→ **TASK REQUIREMENTS**: Your copy should hold only the lines from the one with "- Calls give" to the one with "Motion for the", both included, each exactly as it stands below, with no pictures.

● ● ●

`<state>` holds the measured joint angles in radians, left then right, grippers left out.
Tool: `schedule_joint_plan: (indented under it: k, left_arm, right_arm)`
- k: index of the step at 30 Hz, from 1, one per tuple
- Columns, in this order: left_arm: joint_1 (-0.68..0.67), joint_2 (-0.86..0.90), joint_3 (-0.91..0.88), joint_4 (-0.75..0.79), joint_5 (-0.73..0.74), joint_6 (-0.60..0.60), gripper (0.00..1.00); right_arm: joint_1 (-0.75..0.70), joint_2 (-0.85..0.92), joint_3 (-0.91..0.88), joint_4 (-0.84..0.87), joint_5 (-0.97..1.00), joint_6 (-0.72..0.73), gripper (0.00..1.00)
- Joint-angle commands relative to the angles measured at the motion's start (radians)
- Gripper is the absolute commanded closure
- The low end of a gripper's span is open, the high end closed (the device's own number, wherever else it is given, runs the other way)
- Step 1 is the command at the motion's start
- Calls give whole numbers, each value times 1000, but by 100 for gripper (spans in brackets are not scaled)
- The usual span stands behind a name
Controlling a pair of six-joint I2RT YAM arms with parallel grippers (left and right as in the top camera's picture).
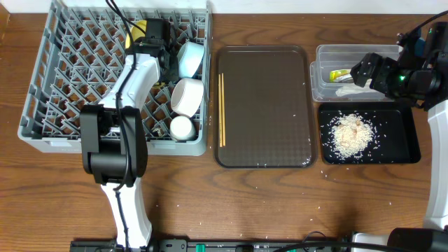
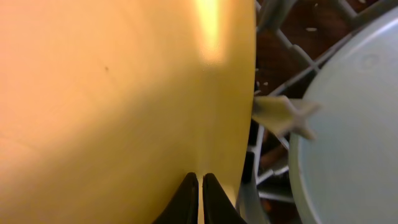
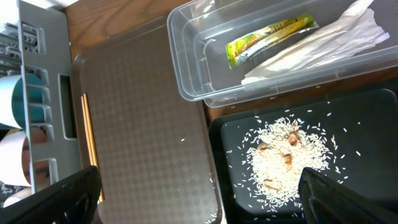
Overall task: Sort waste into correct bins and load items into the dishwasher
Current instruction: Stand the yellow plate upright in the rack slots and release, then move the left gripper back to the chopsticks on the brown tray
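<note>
Yellow round plate [image 2: 112,106] sits among the pegs of the grey plastic dish rack [image 1: 63,84], upper left of the overhead frame. My left fingers [image 2: 189,199] are pinched narrow on its rim. My right fingers [image 3: 62,199] are spread wide and empty over the clear rectangular plastic tub [image 1: 316,70], upper right.

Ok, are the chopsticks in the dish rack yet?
No, the chopsticks lie on the brown tray along its left edge, outside the dish rack.
</note>
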<state>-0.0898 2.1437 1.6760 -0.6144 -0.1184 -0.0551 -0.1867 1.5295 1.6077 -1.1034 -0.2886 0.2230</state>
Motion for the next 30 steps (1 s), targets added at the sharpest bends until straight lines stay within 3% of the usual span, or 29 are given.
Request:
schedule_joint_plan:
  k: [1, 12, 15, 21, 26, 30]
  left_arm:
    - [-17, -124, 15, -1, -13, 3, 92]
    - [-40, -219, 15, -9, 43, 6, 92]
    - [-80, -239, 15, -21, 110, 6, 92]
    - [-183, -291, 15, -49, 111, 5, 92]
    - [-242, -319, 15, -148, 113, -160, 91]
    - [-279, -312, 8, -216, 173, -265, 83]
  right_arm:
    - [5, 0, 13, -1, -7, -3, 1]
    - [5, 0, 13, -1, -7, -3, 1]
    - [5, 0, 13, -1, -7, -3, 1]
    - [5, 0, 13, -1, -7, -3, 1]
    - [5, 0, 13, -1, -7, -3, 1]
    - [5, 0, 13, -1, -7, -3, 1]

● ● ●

→ **TASK SOLUTION**:
- Calls give whole numbers, each value times 1000, but by 100 for gripper (spans in brackets are not scaled)
- The usual span stands behind a name
Controlling a pair of six-joint I2RT YAM arms with parallel grippers (left and right as in the top camera's picture).
Overall task: Sort waste into correct bins and load items into the dishwasher
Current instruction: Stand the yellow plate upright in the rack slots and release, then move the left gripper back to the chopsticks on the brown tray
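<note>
Yellow round plate [image 2: 112,106] sits among the pegs of the grey plastic dish rack [image 1: 63,84], upper left of the overhead frame. My left fingers [image 2: 189,199] are pinched narrow on its rim. My right fingers [image 3: 62,199] are spread wide and empty over the clear rectangular plastic tub [image 1: 316,70], upper right.

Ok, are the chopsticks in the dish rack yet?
No, the chopsticks lie on the brown tray along its left edge, outside the dish rack.
</note>
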<state>-0.0898 2.1437 1.6760 -0.6144 -0.1184 -0.0551 -0.1867 1.5295 1.6077 -1.1034 -0.2886 0.2230</state>
Motion for the next 30 steps (1 s), targets added at the sharpest bends until straight lines stay within 3% of the usual span, or 29 are given.

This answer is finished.